- _What you have to do_
Whenever a line below holds the word "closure", copy that line.

- _Source records_
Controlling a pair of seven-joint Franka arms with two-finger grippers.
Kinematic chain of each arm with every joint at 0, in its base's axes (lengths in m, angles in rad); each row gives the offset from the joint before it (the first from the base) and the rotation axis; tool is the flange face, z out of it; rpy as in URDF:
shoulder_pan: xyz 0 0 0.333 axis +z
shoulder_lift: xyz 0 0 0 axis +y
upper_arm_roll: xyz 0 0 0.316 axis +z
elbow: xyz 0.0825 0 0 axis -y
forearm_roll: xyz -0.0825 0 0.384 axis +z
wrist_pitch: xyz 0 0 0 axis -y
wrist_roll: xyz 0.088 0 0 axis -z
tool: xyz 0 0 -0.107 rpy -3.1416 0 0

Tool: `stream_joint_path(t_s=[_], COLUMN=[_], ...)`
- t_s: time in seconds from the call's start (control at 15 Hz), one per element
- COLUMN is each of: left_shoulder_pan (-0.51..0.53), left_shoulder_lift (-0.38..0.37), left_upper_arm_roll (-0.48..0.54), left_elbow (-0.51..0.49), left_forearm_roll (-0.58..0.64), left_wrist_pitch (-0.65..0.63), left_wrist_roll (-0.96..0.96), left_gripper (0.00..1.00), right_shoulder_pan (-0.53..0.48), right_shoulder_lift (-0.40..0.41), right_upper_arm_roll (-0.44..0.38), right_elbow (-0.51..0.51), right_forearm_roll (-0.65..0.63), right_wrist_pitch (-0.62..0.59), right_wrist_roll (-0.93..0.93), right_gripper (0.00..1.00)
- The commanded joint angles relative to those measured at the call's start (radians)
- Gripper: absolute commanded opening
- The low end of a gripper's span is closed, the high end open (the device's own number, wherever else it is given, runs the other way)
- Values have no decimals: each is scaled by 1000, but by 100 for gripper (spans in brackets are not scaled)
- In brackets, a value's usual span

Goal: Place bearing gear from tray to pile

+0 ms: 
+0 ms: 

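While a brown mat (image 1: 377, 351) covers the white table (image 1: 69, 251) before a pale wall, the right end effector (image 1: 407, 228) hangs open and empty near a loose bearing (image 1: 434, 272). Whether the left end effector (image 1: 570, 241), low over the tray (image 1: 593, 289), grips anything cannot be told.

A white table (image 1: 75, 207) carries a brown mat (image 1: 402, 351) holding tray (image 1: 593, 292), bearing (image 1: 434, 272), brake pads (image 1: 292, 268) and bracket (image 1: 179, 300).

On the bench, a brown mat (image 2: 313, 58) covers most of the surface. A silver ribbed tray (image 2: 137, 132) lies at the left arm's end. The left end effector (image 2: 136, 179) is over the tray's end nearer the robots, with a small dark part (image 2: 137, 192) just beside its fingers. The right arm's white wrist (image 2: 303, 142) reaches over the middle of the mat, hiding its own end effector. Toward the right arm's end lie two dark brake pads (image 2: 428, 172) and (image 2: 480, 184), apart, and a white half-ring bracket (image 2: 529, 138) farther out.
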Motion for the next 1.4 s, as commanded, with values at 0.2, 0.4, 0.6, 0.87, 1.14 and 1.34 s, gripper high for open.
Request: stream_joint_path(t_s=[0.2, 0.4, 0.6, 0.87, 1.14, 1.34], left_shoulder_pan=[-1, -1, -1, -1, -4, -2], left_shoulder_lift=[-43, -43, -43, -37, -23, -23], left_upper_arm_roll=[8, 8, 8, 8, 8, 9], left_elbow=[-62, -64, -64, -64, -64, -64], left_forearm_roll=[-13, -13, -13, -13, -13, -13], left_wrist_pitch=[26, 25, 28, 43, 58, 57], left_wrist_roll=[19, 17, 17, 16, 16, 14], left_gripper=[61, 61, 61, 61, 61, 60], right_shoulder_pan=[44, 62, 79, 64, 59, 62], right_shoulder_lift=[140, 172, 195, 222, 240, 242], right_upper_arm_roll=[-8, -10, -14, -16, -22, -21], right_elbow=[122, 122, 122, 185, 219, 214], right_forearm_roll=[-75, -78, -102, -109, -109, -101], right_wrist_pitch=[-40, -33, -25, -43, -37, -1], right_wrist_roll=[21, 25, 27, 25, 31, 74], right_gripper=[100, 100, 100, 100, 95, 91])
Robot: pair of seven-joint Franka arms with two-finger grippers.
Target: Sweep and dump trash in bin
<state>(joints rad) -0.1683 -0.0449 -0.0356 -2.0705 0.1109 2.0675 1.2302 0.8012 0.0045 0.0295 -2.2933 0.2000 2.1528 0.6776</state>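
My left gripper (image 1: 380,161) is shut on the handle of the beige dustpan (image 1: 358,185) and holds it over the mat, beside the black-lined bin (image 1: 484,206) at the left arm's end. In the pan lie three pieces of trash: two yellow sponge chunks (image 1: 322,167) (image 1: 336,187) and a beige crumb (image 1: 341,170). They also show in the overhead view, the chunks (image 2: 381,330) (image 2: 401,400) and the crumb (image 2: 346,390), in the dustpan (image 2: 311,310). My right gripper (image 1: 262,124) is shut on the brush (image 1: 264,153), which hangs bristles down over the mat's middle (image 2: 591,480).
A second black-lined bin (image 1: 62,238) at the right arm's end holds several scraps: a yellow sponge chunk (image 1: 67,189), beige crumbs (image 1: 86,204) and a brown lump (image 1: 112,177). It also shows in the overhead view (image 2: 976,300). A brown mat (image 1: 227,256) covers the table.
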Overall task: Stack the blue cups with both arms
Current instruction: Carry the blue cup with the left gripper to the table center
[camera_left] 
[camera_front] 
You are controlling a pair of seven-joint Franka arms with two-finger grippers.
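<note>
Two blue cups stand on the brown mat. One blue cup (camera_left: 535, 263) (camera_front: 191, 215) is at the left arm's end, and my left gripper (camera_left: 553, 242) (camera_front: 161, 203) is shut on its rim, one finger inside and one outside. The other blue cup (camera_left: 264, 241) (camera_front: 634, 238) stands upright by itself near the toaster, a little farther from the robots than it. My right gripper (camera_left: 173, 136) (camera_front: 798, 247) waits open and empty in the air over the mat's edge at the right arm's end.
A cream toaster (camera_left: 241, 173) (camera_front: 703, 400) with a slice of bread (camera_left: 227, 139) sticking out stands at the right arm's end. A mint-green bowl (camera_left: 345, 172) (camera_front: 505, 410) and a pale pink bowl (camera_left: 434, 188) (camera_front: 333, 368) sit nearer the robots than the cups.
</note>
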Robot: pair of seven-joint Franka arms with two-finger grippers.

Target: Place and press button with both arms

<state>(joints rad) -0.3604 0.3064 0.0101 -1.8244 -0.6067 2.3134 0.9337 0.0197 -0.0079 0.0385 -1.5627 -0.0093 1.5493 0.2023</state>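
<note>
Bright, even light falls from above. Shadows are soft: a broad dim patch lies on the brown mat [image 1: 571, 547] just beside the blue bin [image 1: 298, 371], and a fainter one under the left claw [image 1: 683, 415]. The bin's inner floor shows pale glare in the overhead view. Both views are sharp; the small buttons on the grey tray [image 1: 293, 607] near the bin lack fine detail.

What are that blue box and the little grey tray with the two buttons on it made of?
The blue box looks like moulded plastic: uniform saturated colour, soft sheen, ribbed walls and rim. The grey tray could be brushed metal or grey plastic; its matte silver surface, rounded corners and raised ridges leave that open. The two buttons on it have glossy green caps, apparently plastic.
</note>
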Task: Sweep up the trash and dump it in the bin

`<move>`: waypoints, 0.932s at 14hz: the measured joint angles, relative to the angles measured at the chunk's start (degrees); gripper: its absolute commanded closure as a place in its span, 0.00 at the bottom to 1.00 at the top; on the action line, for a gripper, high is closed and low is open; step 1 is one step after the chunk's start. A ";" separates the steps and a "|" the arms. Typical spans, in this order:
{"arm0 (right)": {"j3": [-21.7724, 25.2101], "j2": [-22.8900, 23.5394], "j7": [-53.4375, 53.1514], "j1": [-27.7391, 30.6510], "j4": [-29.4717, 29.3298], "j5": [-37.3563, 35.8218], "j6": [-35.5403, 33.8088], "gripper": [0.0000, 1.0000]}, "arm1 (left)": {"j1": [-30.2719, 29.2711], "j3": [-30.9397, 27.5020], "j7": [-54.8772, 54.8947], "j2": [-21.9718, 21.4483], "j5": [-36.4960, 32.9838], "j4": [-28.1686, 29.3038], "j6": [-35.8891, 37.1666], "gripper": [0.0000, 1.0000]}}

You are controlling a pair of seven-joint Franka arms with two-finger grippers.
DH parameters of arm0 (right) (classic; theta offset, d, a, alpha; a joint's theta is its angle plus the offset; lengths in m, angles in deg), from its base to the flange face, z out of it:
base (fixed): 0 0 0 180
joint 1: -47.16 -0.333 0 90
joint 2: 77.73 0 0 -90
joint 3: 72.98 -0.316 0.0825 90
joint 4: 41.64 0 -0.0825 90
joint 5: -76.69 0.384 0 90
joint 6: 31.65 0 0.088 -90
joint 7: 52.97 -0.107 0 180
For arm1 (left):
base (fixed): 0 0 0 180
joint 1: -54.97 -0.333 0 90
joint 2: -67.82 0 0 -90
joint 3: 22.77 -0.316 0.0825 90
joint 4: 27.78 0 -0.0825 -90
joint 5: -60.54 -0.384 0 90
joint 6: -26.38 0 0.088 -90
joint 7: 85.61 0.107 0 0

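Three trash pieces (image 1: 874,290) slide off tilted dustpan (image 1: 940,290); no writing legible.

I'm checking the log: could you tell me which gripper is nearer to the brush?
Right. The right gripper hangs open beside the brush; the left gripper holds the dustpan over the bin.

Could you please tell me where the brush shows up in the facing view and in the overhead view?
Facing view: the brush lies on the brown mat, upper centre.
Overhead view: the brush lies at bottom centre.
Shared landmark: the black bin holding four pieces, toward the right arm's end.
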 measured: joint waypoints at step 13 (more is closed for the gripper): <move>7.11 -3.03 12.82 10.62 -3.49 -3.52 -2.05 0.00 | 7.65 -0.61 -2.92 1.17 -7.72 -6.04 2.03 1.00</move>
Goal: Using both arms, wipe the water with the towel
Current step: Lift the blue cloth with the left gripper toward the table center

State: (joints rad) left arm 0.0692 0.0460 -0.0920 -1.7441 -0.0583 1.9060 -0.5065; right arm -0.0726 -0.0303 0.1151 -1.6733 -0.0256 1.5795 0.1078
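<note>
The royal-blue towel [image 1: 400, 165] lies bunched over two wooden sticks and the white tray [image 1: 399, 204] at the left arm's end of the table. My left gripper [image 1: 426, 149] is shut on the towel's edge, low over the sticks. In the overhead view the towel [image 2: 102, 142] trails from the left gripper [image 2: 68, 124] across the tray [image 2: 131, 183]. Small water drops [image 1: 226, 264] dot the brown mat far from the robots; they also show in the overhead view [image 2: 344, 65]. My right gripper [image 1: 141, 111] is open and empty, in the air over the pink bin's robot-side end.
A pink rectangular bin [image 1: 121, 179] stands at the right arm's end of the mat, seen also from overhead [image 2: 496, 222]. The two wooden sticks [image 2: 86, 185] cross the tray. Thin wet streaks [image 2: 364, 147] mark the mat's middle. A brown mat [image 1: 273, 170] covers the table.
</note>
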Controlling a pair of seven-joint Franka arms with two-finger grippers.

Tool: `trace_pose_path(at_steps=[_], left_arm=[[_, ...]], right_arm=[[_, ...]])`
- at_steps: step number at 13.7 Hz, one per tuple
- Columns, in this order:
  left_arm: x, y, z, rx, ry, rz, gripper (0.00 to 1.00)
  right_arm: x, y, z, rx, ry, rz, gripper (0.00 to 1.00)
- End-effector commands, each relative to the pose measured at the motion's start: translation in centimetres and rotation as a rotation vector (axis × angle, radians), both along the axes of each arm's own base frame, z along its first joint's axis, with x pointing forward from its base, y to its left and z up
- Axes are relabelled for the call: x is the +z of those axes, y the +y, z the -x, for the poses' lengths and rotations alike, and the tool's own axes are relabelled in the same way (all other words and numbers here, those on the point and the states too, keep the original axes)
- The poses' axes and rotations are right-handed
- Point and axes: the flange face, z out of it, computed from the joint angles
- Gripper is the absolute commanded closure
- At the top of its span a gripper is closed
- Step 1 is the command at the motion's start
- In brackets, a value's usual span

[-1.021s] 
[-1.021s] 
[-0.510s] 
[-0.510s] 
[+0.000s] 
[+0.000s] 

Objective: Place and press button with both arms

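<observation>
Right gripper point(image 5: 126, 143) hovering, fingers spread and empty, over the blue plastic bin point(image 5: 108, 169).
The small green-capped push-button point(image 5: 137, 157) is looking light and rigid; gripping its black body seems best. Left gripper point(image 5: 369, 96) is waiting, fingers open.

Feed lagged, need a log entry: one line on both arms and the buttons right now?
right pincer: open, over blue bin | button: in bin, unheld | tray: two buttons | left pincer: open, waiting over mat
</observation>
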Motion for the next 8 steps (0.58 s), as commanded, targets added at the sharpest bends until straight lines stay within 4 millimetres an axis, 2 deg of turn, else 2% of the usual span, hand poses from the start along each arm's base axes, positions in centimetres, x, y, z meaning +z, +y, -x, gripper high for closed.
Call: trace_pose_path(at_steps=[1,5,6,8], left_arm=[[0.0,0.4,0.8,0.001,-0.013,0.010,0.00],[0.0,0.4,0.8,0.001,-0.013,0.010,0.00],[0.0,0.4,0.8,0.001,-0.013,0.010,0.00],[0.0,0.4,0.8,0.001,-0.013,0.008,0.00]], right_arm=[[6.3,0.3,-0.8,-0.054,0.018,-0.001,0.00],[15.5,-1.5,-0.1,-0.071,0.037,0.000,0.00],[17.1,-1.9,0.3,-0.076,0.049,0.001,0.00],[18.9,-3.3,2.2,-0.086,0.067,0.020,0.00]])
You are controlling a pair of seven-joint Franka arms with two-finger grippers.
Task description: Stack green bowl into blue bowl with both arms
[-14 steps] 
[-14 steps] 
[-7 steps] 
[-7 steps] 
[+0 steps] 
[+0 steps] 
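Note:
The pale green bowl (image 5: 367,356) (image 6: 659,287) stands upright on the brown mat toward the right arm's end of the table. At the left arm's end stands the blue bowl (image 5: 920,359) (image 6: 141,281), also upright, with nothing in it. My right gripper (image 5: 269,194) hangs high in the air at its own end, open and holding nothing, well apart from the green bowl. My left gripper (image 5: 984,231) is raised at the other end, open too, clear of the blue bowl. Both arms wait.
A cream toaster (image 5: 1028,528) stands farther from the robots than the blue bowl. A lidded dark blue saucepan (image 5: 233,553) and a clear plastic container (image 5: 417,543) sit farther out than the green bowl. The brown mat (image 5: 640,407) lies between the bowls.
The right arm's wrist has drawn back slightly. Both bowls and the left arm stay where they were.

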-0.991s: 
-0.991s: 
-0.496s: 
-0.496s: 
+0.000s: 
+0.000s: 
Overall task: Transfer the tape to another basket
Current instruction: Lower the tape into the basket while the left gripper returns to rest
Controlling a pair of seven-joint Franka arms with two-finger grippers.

- _Task result_
`<move>`: waypoints, 0.932s at 14hz: the measured joint angles, relative to the angles measured at the chunk's start (degrees); gripper: its absolute commanded closure as a place in its span, 0.00 at the bottom to 1.00 at the top; on the action line, for a gripper, high is closed and low is open; step 1 is one step after the chunk's start. A ";" separates the steps and a "|" the arms. Typical spans, in this order:
- Gripper is the absolute commanded closure

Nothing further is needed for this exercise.